9 is a perspective view showing the high-pressure side pipe of the distributor which is a main component of the multi-type air conditioner according to the preferred embodiment of the present invention. According to the drawing, the high-pressure side pipe 600 is an outdoor side high pressure socket 620 at both ends. And a high pressure side socket 640 is formed, and the high pressure side pipe 600 connected to the outdoor high pressure socket 620 is branched into a plurality of high pressure side pipes 600 by a branch pipe 670.

Each of the branched high pressure side pipes 600 is connected to the electromagnetic expansion valve 650 and the silencer 660 in turn, and each of the branched high pressure side pipes 600 supplies refrigerant to each indoor unit 200. An indoor high pressure socket 640 is formed at the end of the high pressure side pipe 600 for easy coupling with the high pressure connection pipe 500 for supplying.

The outdoor high pressure socket 620 is formed of a flare socket to easily connect the high pressure pipe 400 and the high pressure side pipe 600. The high pressure side pipe 600 is formed to extend by a predetermined length, and a portion of the high pressure side pipe 600 is formed with a strainer 680 for filtering foreign matter in the flowing refrigerant.

After passing through the strainer 680, the high-pressure side pipe 600 is formed to be bent in a substantially '⊃' shape when viewed from the front, the branch pipe 670 is formed at the end of the bent portion. The branch pipe 670 is formed of brass, the conical shape of the tap portion is connected to a single pipe portion of the high-pressure side pipe 600 and the bottom portion is branched into a plurality of pipes.

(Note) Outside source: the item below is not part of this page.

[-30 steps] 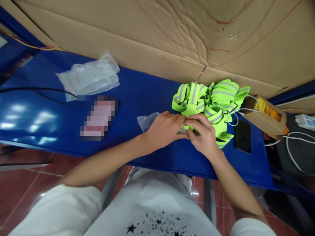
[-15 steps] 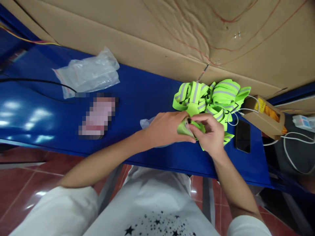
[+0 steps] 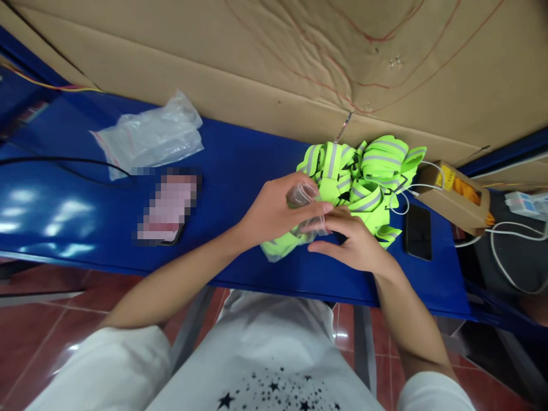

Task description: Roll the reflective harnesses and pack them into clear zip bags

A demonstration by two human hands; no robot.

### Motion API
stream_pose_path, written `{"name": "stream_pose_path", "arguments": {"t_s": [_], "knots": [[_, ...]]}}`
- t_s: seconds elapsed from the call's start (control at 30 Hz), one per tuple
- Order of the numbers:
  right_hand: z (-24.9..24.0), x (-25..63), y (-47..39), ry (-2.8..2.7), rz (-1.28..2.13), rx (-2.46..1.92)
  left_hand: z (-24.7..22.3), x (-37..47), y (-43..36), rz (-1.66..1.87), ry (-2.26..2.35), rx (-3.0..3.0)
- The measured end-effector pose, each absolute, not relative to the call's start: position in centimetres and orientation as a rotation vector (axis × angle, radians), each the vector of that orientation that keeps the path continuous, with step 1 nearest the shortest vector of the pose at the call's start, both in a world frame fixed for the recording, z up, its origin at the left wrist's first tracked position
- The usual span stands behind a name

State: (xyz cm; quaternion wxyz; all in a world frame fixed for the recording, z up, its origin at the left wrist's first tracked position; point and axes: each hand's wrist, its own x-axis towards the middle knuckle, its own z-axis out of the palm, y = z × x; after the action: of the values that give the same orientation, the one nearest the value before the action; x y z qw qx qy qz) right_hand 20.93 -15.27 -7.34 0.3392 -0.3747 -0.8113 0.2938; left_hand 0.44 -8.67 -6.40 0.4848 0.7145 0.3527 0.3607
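My left hand (image 3: 274, 208) is closed around the upper part of a clear plastic bag (image 3: 319, 225). Inside the bag's lower end, below that hand, shows a fluorescent yellow-green strap (image 3: 280, 245). My right hand (image 3: 353, 242) is at the bag's mouth, its fingers touching the plastic and its thumb held apart from them. Some right fingertips are hidden by the bag and my left hand. Just beyond both hands lies a heap of yellow-green straps (image 3: 372, 197) with grey reflective stripes and black buckles.
Flat plastic bags (image 3: 149, 137) lie at the back left of the blue table (image 3: 231, 154), near a phone (image 3: 169, 208) with a pixelated screen. A dark phone (image 3: 418, 231) and an open cardboard box (image 3: 454, 197) with white cables are on the right. Brown cardboard (image 3: 214, 68) stands behind.
The green strap at the bag's mouth has gone down into its lower end. My right fingers have opened from their pinch, and my left hand has turned, showing the clear plastic.
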Motion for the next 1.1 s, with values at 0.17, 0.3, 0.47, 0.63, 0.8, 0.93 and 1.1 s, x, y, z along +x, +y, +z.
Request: {"name": "stream_pose_path", "arguments": {"t_s": [0.17,0.3,0.47,0.63,0.8,0.93,1.1], "knots": [[-7.7,20.5,-15.1,-1.909,0.912,-0.994,-6.1,-0.4,-7.6,0.656,0.704,1.53],[-7.4,22.3,-14.5,-1.775,0.906,-1.04,-7.3,-1.4,-6.1,0.429,0.535,1.23],[-6.6,24.1,-14.1,-1.983,0.679,-1.096,-9.6,-1.0,-6.5,0.431,0.546,1.082],[-7.0,25.2,-13.7,-1.971,0.883,-1.247,-10.8,-0.3,-7.2,0.428,0.485,0.881],[-7.9,25.1,-12.8,-1.81,0.963,-1.254,-11.0,-0.3,-7.5,0.571,0.591,0.863],[-8.4,24.3,-13.1,-1.57,1.052,-1.296,-10.3,-0.3,-7.9,0.679,0.621,0.899],[-8.5,23.9,-14.0,-1.481,1.186,-1.349,-9.9,-0.2,-8.0,0.77,0.722,0.892]]}}
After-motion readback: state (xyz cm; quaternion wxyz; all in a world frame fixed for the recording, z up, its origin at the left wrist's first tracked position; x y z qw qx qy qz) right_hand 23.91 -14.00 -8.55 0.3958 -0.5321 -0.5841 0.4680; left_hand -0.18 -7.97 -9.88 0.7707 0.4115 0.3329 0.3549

In the high pressure side pipe 600 branched into the plurality of pipes, an electromagnetic expansion valve 650 is formed in a portion of each pipe to control the flow rate of the refrigerant flowing through the high pressure side pipe 600. After the electromagnetic expansion valve 650, a silencer 660 is formed to remove noise generated during the flow of the refrigerant.

The silencer 660 is formed in a somewhat larger cylindrical shape than the high pressure side pipe 600. The silencer 660 is a refrigerant flowing through the high-pressure side pipe 600 having a relatively narrow cross-sectional area suddenly diffuses through a wide cross-section pipe to remove the noise.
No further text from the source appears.